# TASK ITEM
Word for word, restate every record, though not the pictures.

INPUT DATA START

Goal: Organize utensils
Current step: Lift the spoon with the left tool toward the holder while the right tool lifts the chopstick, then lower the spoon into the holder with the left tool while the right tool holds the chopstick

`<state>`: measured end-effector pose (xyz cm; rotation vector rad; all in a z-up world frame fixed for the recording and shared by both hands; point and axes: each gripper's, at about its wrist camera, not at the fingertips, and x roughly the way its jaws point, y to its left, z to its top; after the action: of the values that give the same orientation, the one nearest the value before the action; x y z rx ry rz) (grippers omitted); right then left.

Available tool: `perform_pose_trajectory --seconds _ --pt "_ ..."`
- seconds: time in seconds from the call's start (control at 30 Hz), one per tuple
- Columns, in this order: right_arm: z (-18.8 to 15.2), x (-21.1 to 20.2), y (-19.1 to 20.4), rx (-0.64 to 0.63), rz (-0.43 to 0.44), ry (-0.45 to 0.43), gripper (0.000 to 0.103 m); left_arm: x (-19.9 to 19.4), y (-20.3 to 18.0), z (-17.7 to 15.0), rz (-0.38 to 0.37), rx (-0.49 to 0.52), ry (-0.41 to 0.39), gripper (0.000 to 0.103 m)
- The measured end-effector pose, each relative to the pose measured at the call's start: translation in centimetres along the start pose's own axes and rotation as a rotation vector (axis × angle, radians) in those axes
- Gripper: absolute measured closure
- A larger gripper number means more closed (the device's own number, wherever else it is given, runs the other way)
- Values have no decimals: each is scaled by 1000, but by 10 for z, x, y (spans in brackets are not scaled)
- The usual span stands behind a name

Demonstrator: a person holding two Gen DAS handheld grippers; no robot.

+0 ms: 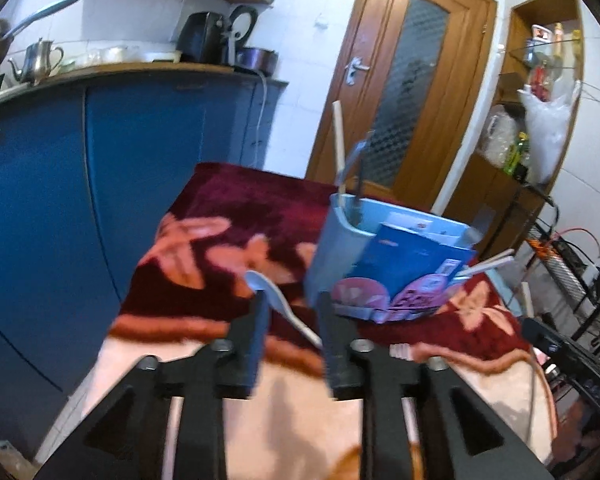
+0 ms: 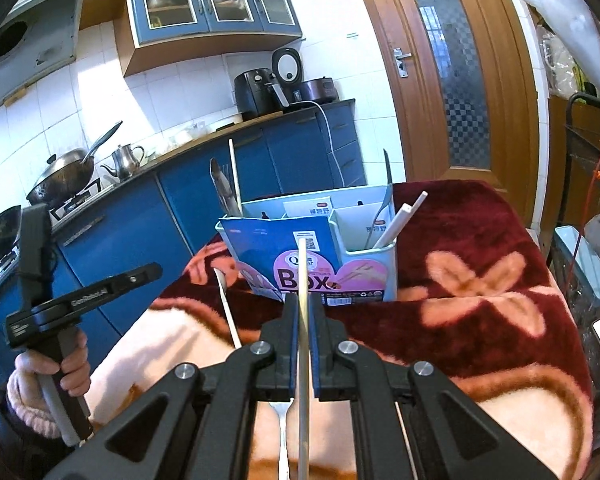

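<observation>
Left gripper (image 1: pixel 290 300): matte black frame, two angular arms with triangular cut-outs, silver round-head screws at the pivots. Inner faces of the fingers (image 1: pixel 260 332) carry dark blue pads.

Right gripper (image 2: pixel 305 312): same build, black frame, four silver screws across the linkage, blue pads (image 2: pixel 294 344) lining both fingers.

Seen from the right wrist view at 9 o'clock, the left unit has a black pistol-style handle and a long black lever bearing small white lettering (illegible). The hand (image 2: pixel 70 372) on it emerges from a fluffy pink cuff (image 2: pixel 24 404) under a dark outer sleeve.
</observation>
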<state>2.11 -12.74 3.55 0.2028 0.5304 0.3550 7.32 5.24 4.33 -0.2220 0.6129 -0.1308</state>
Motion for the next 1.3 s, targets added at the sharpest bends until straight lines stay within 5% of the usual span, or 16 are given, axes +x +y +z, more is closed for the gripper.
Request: perform_pose_trajectory --seconds 0.4,0.9,1.0,1.03,1.3 --pt "0 2 -7 5 -12 -9 97 68 25 21 -12 -154 167 68" --pt "-1 1 -17 25 -2 -15 97 117 6 27 76 -136 288 68" --pt "-1 1 -17 25 -1 -13 97 121 8 25 74 -150 296 82" --pt "0 1 -17 24 0 -11 97 122 10 24 73 -161 301 93" --pt "3 -4 -16 26 13 -37 97 97 19 20 1 -233 226 100"
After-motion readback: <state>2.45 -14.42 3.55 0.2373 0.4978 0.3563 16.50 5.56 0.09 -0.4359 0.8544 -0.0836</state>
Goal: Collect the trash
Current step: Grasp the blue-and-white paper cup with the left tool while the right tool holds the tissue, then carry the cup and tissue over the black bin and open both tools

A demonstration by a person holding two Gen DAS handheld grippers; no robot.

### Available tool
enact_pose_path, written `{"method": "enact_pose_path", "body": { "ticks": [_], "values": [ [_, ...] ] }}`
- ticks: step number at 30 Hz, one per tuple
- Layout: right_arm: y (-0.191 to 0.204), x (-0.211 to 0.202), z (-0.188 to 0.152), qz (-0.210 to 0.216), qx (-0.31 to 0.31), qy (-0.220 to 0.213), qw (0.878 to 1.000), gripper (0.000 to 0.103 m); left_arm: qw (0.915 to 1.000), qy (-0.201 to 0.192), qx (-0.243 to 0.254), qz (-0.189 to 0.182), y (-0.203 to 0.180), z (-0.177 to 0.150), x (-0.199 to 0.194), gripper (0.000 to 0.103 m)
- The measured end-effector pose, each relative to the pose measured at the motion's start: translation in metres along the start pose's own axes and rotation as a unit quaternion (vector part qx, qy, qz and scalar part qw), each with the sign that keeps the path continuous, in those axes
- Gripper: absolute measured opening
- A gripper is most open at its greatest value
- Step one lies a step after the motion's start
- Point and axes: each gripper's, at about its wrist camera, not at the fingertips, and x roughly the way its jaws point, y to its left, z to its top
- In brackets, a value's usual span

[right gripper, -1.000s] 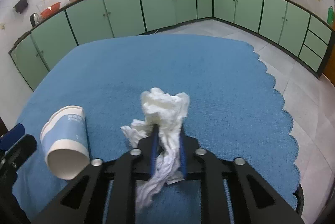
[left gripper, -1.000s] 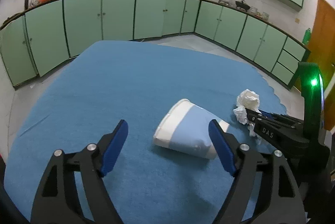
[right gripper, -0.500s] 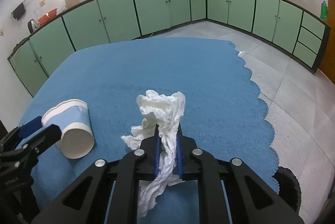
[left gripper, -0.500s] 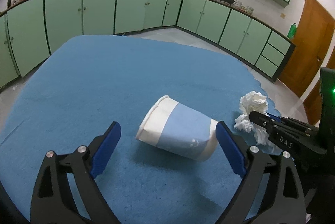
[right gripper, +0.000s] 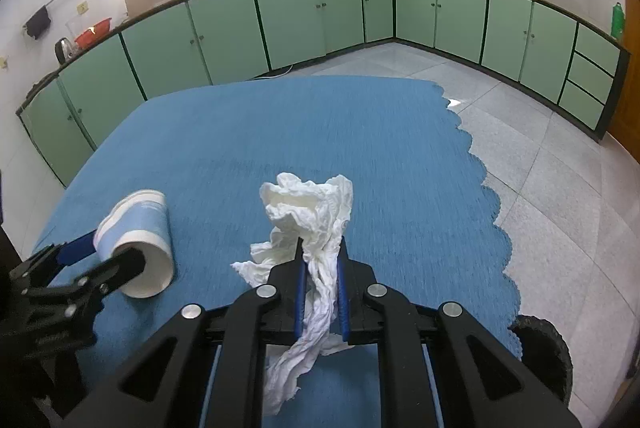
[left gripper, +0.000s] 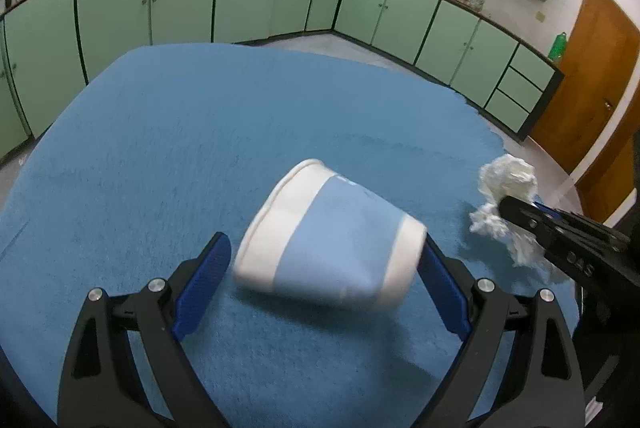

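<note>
Green kitchen cabinets (right gripper: 304, 20) ring blue-clothed table (left gripper: 200, 132). We see paper cup (left gripper: 332, 248) on its side on cloth, between the spread fingers of our left tool (left gripper: 324, 268), jaws just opened wider, pads not pressing. Right of cup, our right tool (right gripper: 320, 260) clamped on crumpled white tissue (right gripper: 308, 212), held above cloth.
</note>
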Motion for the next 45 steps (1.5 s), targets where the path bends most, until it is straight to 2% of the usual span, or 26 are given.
{"method": "enact_pose_path", "body": {
  "ticks": [4,6,8,19,31,45],
  "values": [
    [0.000,-0.002,-0.001,0.001,-0.001,0.000,1.000,0.013,0.9998,0.016,-0.003,-0.010,-0.001,0.004,0.010,0.088],
    [-0.001,-0.003,-0.001,0.002,-0.002,0.000,1.000,0.013,0.9997,0.019,0.000,-0.012,-0.002,0.004,0.012,0.080],
    [-0.001,-0.004,0.000,0.002,-0.001,0.000,1.000,0.013,0.9998,0.012,-0.001,-0.015,-0.004,0.005,0.010,0.077],
    [-0.007,-0.024,0.003,0.005,0.001,-0.017,1.000,0.013,0.9995,-0.030,0.000,-0.008,-0.030,-0.001,-0.030,0.076],
    [-0.030,-0.080,-0.004,0.003,0.012,-0.052,0.999,0.013,0.9979,-0.062,0.018,0.001,-0.070,0.000,-0.069,0.076],
    [-0.080,-0.144,-0.031,-0.028,0.041,-0.079,0.996,0.013,0.9948,-0.069,0.061,-0.043,-0.149,-0.014,-0.084,0.076]
  ]
}}
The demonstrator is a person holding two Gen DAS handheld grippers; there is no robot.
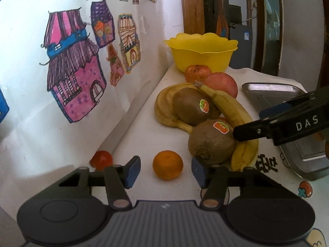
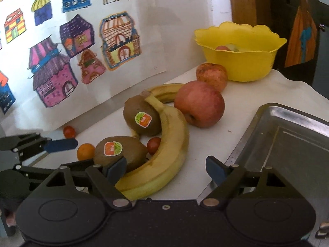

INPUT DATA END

# ANSWER SECTION
Goal: Organize utensils
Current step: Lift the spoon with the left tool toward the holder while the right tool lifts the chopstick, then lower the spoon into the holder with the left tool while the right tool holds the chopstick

`<state>`: measured end-effector pose (xyz cm; rotation vector rad; all in a z-up world frame fixed for the recording and shared by both hands; point and axes: each gripper's, at about its wrist camera, not at the fingertips, and x roughly the way its jaws point, y to its left, z to its top; after the action: of the values that give the same orientation, the one nearest the value before the action; x y z rx ry rz) (grippers omitted); right then left.

Available tool: `perform_pose_trajectory --seconds _ --pt "_ ..."`
- seconds: time in seconds from the call's start (control at 30 Hz), one per tuple
- Columns, in this order: right_arm: z (-18.8 to 15.2), x (-21.1 to 20.2), y (-19.1 to 20.4), rx (-0.64 to 0.63), rz (-0.43 to 0.44), ry (-0.45 to 0.43), gripper (0.000 to 0.103 m); left_arm: x (-19.9 to 19.4), y (-20.3 to 18.0), z (-17.7 to 15.0), rz (-0.38 to 0.37), rx (-0.49 to 0.52), ry (-0.41 to 0.39), gripper (0.000 to 0.103 m)
- The measured end-effector pose, each relative to the pose measured at the call's start: translation in centimetres along the start pose's own axes and rotation as a rotation vector (axis × angle, radians) in those axes
- Gripper: absolute measured closure
- A larger gripper number means more closed (the device's own number, wherever else it is given, runs the other way)
- Values have no decimals: each is scaled by 1000, but by 10 for z, x, y (spans in brackets are not scaled)
- The usual span stands behind a name

Demonstrator: a person holding two Gen DAS handheld grippers; no robot.

+0 ms: 
+0 ms: 

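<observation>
Left gripper (image 1: pixel 290 300): matte black frame, two angular arms with triangular cut-outs, silver round-head screws at the pivots. Inner faces of the fingers (image 1: pixel 260 332) carry dark blue pads.

Right gripper (image 2: pixel 305 312): same build, black frame, four silver screws across the linkage, blue pads (image 2: pixel 294 344) lining both fingers.

Seen from the right wrist view at 9 o'clock, the left unit has a black pistol-style handle and a long black lever bearing small white lettering (illegible). The hand (image 2: pixel 70 372) on it emerges from a fluffy pink cuff (image 2: pixel 24 404) under a dark outer sleeve.
</observation>
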<state>2.11 -12.74 3.55 0.2028 0.5304 0.3550 7.32 5.24 4.33 -0.2220 0.6129 -0.1308</state>
Motion for the next 1.3 s, targets added at the sharpest bends until straight lines stay within 5% of the usual span, or 16 are given, axes +x +y +z, more is closed for the gripper.
Request: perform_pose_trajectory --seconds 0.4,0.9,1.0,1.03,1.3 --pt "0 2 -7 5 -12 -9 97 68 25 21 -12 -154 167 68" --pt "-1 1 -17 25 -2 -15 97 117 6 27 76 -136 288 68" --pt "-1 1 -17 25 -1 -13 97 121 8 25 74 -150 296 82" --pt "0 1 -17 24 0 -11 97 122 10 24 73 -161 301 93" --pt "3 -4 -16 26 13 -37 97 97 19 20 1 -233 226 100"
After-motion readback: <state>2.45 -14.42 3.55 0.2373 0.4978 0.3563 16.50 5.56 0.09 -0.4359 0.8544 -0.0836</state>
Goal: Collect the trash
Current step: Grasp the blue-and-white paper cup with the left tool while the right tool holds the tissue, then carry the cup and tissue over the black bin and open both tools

A demonstration by a person holding two Gen DAS handheld grippers; no robot.

### Available tool
enact_pose_path, written `{"method": "enact_pose_path", "body": { "ticks": [_], "values": [ [_, ...] ] }}`
- ticks: step number at 30 Hz, one per tuple
- Layout: right_arm: y (-0.191 to 0.204), x (-0.211 to 0.202), z (-0.188 to 0.152), qz (-0.210 to 0.216), qx (-0.31 to 0.31), qy (-0.220 to 0.213), qw (0.878 to 1.000), gripper (0.000 to 0.103 m); left_arm: qw (0.915 to 1.000), qy (-0.201 to 0.192), qx (-0.243 to 0.254), qz (-0.189 to 0.182), y (-0.203 to 0.180), z (-0.177 to 0.150), x (-0.199 to 0.194), gripper (0.000 to 0.103 m)
- The measured end-effector pose, each relative to the pose measured at the motion's start: translation in metres along the start pose's own axes and rotation as a unit quaternion (vector part qx, qy, qz and scalar part qw), each with the sign that keeps the path continuous, in those axes
- Gripper: absolute measured opening
- A gripper is most open at its greatest value
- Step one lies a step after the motion's start
- Point and axes: each gripper's, at about its wrist camera, not at the fingertips, and x roughly the way its jaws point, y to its left, z to its top
- In brackets, a value's usual span

[right gripper, -1.000s] 
[left gripper, -1.000s] 
[right gripper, -0.500s] 
[left gripper, -0.500s] 
[right gripper, +0.000s] 
[left gripper, +0.000s] 

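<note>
Green kitchen cabinets (right gripper: 304, 20) ring blue-clothed table (left gripper: 200, 132). We see paper cup (left gripper: 332, 248) on its side on cloth, between the spread fingers of our left tool (left gripper: 324, 268), jaws just opened wider, pads not pressing. Right of cup, our right tool (right gripper: 320, 260) clamped on crumpled white tissue (right gripper: 308, 212), held above cloth.
</note>
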Motion for the next 45 steps (1.5 s), targets where the path bends most, until it is straight to 2% of the usual span, or 26 are given.
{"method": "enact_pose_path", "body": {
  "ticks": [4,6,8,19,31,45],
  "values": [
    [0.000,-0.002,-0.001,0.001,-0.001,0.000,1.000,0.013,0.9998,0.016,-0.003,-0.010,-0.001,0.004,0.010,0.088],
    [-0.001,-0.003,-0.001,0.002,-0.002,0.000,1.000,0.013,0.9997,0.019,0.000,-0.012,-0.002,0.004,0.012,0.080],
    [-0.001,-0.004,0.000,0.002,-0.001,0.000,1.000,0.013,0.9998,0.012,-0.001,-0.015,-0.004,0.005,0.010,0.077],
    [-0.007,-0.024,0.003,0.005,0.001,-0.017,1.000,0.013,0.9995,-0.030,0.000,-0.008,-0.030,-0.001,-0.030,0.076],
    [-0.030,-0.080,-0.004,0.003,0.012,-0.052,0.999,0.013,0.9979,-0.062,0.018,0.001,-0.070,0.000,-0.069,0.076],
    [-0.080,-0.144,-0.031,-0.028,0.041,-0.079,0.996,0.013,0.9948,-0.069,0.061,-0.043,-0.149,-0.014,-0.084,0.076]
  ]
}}
The demonstrator is a person holding two Gen DAS handheld grippers; there is no robot.

The output for this exercise is finished.